There are many ways to think about workholding. Here are some ideas that surfaced during the preparation of this issue.

Columns From: 5/1/1998 Modern Machine Shop, ,

There are many ways to think about workholding. Here are some ideas that surfaced during the preparation of this issue. Perhaps they will feed your thoughts on this important topic.

Think of setup as a pit stop. Approach setup and changeover the way a pit crew at the Indy 500 does. Pit crews on a winning racing team train thoroughly and prepare carefully. They practice. They have the right tools and components ready and in reach. Teamwork and split-second timing are essential. Getting your machine tool back into the race with as little downtime as possible is the key.

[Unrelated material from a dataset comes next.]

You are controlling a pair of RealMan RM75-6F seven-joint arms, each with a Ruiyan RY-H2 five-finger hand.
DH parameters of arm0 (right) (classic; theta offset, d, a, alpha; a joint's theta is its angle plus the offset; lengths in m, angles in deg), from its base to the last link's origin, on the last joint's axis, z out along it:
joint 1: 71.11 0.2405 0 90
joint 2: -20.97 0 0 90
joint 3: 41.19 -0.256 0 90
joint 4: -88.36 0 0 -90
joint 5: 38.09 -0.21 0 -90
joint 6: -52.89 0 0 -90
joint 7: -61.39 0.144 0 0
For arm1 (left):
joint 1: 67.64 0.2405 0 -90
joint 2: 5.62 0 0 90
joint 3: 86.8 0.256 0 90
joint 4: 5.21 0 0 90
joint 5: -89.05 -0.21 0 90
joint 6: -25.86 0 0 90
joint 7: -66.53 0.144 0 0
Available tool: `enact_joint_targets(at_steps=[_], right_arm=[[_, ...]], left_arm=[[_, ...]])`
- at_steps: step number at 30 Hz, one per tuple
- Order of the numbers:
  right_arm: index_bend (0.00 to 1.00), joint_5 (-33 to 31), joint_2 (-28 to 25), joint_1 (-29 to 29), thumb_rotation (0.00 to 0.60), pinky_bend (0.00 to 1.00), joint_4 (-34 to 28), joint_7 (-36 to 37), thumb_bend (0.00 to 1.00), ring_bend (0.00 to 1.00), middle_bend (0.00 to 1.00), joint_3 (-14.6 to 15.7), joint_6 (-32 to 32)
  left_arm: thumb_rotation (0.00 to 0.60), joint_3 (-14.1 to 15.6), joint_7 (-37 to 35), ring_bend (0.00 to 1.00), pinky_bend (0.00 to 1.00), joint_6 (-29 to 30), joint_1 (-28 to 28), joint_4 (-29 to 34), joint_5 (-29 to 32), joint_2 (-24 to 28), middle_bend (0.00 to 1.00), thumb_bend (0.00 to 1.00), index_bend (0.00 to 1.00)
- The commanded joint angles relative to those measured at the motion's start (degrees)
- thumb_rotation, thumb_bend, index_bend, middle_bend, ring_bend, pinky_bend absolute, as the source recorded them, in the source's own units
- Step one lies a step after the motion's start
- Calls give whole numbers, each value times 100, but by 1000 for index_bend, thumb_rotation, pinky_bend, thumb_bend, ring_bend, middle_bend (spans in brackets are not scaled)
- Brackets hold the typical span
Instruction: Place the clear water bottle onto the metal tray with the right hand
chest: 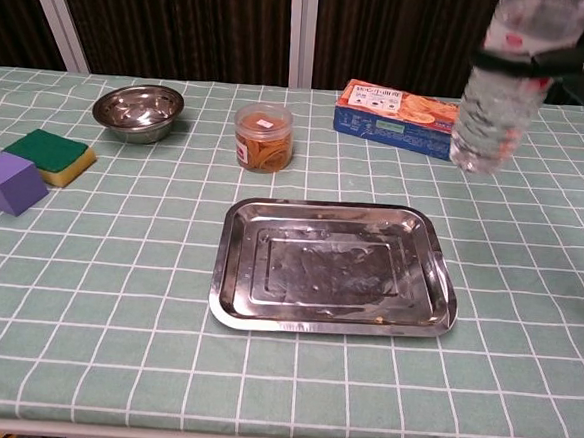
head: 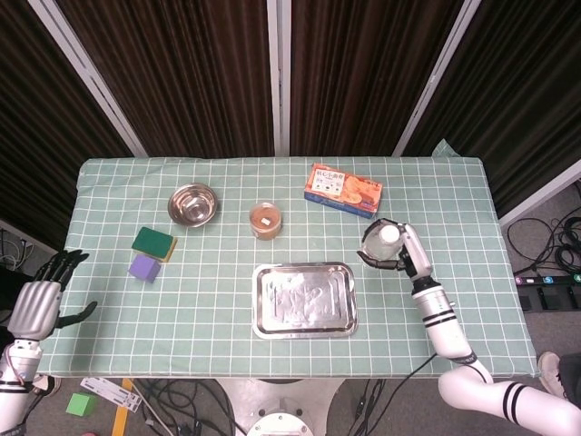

Think of clamps, vises, and fixtures with the same respect you give to cutting tools. Workholding devices don't remove any material, but they do add value! You can't machine it right if you can't hold it right. Workholding devices are the most important "non-cutting" tools at any shop's disposal.

Think outside the box. Mechanical force is not the only force by which to clamp workpieces. They can be frozen in place. Sucked down by a vacuum. Held with magnets. Even shrink-fit. What would happen if you held things upside down? Backwards? At opposite angles?

Think of workholding as child's play. Building-block-type workholding components can be used and reused in modular setups. This approach is flexible and affordable. Commercial modular fixturing systems make it easy to adopt this approach but don't overlook the economies of building some of your own components. Be a kid, get imaginative.

Think like an army general. Getting workpieces on and off machines quickly, efficiently and effectively wins the productivity battle as surely as getting soldiers and weapons on and off the battlefield in the same way wins wars. Innovative workholding is often the tactical advantage that underlies the most successful manufacturing strategies.

Think of workholding as a CAD/CAM issue. Workpieces can and should be designed with clamping and fixturing in mind. Locators, clamping pads, and other design features facilitate good workholding. Let the power of CAD/CAM software benefit fixture design.

Think of workholding as science and art. Almost anybody can learn the science, but the art comes from within. It's a gift. To the workholding connoisseur, a really good setup or fixture is a thing of beauty.

One last thought: workholding can never be an afterthought.